According to an article in this month's Planet Ark, organic
retailers like Whole Foods Market are unable to keep their
shelves stocked. Scott Lively, chief executive of
Chicago-based Dakota Beef LLC, the country's largest producer of
organic beef said, "Now, demand is overwhelming beyond
belief. It will be another 18 months before I'm able to
even think about keeping up with demand."
According
to the Organic Trade Association sales of organic beef totaled
nearly $10 million last year, less than 1 percent of total
sales. The group expects the market to soar 30 percent
every year through 2008. Read
more.
2. GLOBAL WARMING PLAN WOULD PAY CITIZENS NOT TO POLLUTE
In the UK an innovative plan is being tested in the Senate that
will fight global warming by giving all citizens a tradable
greenhouse gas allowance.
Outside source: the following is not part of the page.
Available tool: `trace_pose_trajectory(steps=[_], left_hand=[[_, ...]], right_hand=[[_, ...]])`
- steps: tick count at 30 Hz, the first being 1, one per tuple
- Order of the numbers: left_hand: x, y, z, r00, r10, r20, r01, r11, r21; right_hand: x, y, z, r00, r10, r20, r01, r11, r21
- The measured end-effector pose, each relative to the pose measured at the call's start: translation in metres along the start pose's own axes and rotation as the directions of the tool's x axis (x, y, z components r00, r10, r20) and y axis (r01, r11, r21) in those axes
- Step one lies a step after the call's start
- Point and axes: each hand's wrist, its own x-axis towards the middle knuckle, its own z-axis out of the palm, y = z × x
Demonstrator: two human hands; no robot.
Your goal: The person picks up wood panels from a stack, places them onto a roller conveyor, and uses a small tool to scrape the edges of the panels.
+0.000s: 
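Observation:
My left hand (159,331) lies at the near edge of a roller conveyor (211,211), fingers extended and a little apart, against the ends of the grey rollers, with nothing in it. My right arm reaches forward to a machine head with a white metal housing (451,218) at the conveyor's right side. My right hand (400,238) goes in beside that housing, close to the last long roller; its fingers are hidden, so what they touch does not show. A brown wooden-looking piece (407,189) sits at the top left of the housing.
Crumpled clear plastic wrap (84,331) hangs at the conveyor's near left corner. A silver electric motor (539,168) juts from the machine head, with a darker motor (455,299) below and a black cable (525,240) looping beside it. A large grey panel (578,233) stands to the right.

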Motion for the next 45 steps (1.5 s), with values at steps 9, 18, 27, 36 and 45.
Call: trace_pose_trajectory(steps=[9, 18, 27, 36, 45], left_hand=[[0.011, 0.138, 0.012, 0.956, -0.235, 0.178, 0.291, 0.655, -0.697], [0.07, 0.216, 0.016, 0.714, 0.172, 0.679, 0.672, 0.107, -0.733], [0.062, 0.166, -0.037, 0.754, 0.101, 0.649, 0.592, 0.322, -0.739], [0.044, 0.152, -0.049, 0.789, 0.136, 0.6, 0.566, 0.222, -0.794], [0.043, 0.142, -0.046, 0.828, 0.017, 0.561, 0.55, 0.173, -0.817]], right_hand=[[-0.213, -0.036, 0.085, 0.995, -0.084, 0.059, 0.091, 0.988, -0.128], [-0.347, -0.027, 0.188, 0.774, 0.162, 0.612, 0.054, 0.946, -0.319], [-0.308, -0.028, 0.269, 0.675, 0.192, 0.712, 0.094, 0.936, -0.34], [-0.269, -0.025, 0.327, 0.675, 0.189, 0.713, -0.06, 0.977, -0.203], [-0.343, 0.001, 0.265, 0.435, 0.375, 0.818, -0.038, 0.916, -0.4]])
Under the emissions
trading scheme, all adults would be issued an equal share of
national carbon emissions, with units being deducted by energy
companies as they were used. Each year the nation's total
number of units would decrease.
Consumers would also
have transaction "smart cards" which they would
present at petrol stations as they bought fuel. With this
plan, in the early years most people would have more units than
they needed, while some would be short. According to
developers of the plan, between the two a market would be
established in surplus carbon units. According to
planners, the market would determine the price, and those who
used less energy would profit. Read the full article on
the web.
3. NORTH CAROLINA LOOKS FOR HOG WASTE OPTIONS
Researchers
in North Carolina are about to release a technical report
outlining 16 alternatives to the state's current system of
dealing with the waste from its 10 million hogs. Following the
massive problems associated with Hurricane Floyd in 1999, the
state brokered an agreement by which Smithfield Farm and Premium
Standard Farms contributed "$18 million `to develop and
implement environmentally superior technologies' to eliminate
the discharge of animal waste to surface water or groundwater
and `substantially eliminate' atmospheric emissions of ammonia,
odor and airborne pathogens and contamination of the soil by
nutrients and heavy metals."
The New York Times reports
that according to the project leader, "The early technical
front-runner involves culling solids from the water flushed out
of the barn with advanced chemical techniques and bacterially
treating the remaining effluent, removing the majority of
pollutants. The technique, which eliminates the lagoons, costs
four to five times as much as the lagoon-and-spray practice and
twice as much as its nearest competitor." The Times
also reports that the North Carolina Pork Council "is not
ready to concede that anything could improve the current system
of treating wastes." Read
the full story.
4. USDA PREDICTS LESS RAIN IN GREAT PLAINS
USDA's
Agricultural Research Service reports this month that most
of the nation east of the Rockies, particularly the Great
Plains, experienced a wetter than usual period from 1971 to
2000. Looking at 100 years of precipitation records, stream flow
data and other information, they are predicting that the pattern
will not last, and that the Plains are likely to enter a drought
pattern like the one that already grips the western states –
causing a "significant challenge" for agricultural
producers.
Jean Steiner of the ARS reports of the past decades,
"All that precipitation has, for the most part, been a
great thing. But people may start thinking that this is normal.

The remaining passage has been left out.